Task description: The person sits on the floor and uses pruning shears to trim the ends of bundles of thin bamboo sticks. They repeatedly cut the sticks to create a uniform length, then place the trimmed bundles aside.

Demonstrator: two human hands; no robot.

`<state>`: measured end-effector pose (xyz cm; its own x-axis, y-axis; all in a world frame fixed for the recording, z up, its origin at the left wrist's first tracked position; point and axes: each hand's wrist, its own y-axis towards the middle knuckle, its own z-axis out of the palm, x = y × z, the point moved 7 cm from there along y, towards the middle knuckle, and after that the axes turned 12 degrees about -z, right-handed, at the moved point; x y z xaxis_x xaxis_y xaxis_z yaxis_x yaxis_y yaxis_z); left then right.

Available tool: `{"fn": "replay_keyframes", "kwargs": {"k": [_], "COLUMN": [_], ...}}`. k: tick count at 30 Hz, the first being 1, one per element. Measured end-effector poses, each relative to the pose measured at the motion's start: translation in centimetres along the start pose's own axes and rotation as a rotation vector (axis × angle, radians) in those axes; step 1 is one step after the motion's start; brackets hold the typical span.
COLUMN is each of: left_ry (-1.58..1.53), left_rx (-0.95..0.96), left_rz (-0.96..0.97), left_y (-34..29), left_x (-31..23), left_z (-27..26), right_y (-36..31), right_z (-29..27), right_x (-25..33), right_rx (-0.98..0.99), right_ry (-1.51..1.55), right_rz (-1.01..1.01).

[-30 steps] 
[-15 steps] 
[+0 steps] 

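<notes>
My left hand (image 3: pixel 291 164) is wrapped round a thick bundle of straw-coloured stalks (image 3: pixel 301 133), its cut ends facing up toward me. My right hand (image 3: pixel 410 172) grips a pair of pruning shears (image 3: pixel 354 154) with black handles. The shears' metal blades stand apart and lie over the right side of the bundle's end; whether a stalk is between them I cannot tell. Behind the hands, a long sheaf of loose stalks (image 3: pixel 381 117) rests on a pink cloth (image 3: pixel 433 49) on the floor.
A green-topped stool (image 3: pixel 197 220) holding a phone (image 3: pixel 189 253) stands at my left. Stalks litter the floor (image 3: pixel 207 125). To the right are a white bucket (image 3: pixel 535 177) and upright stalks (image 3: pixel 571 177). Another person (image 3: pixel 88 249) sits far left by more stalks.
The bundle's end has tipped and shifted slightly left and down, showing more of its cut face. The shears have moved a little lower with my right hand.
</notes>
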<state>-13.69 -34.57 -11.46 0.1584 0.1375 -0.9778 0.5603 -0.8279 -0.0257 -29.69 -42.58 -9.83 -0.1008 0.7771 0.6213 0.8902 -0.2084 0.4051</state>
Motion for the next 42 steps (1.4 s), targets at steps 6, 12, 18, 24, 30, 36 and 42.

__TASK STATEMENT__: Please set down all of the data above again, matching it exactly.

__FINISHED EXERCISE__:
Task description: The person sits on the floor and uses pruning shears to trim the ends of bundles of thin bamboo sticks. They repeatedly cut the sticks to create a uniform length, then place the trimmed bundles aside.

Demonstrator: two human hands; no robot.

`<state>`: measured end-effector pose (xyz cm; its own x-axis, y-axis; all in a world frame fixed for the recording, z up, its origin at the left wrist's first tracked position; point and axes: each hand's wrist, its own y-axis towards the middle knuckle, its own z-axis out of the palm, x = y × z, the point moved 7 cm from there along y, towards the middle knuckle, and after that the axes turned 12 degrees about -z, right-handed, at the moved point; x y z xaxis_x xaxis_y xaxis_z yaxis_x yaxis_y yaxis_z); left then right.

Available tool: `{"fn": "replay_keyframes", "kwargs": {"k": [_], "COLUMN": [_], ...}}`. k: tick count at 30 Hz, the first being 1, one per element. Measured end-effector poses, each relative to the pose measured at the motion's start: translation in centimetres along the start pose's own axes and rotation as a rotation vector (axis × angle, radians) in those axes; step 1 is one step after the motion's start; brackets hold the typical span.
COLUMN is each of: left_ry (-1.58..1.53), left_rx (-0.95..0.96), left_rz (-0.96..0.97), left_y (-34..29), left_x (-31..23), left_z (-27..26), right_y (-36..31), right_z (-29..27), right_x (-25..33), right_rx (-0.98..0.99), right_ry (-1.51..1.55), right_rz (-1.01..1.01).

[-30 steps] 
[-15 steps] 
[+0 steps] 

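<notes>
My left hand (image 3: pixel 291 164) is wrapped round a thick bundle of straw-coloured stalks (image 3: pixel 301 133), its cut ends facing up toward me. My right hand (image 3: pixel 410 172) grips a pair of pruning shears (image 3: pixel 354 154) with black handles. The shears' metal blades stand apart and lie over the right side of the bundle's end; whether a stalk is between them I cannot tell. Behind the hands, a long sheaf of loose stalks (image 3: pixel 381 117) rests on a pink cloth (image 3: pixel 433 49) on the floor.
A green-topped stool (image 3: pixel 197 220) holding a phone (image 3: pixel 189 253) stands at my left. Stalks litter the floor (image 3: pixel 207 125). To the right are a white bucket (image 3: pixel 535 177) and upright stalks (image 3: pixel 571 177). Another person (image 3: pixel 88 249) sits far left by more stalks.
The bundle's end has tipped and shifted slightly left and down, showing more of its cut face. The shears have moved a little lower with my right hand.
</notes>
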<state>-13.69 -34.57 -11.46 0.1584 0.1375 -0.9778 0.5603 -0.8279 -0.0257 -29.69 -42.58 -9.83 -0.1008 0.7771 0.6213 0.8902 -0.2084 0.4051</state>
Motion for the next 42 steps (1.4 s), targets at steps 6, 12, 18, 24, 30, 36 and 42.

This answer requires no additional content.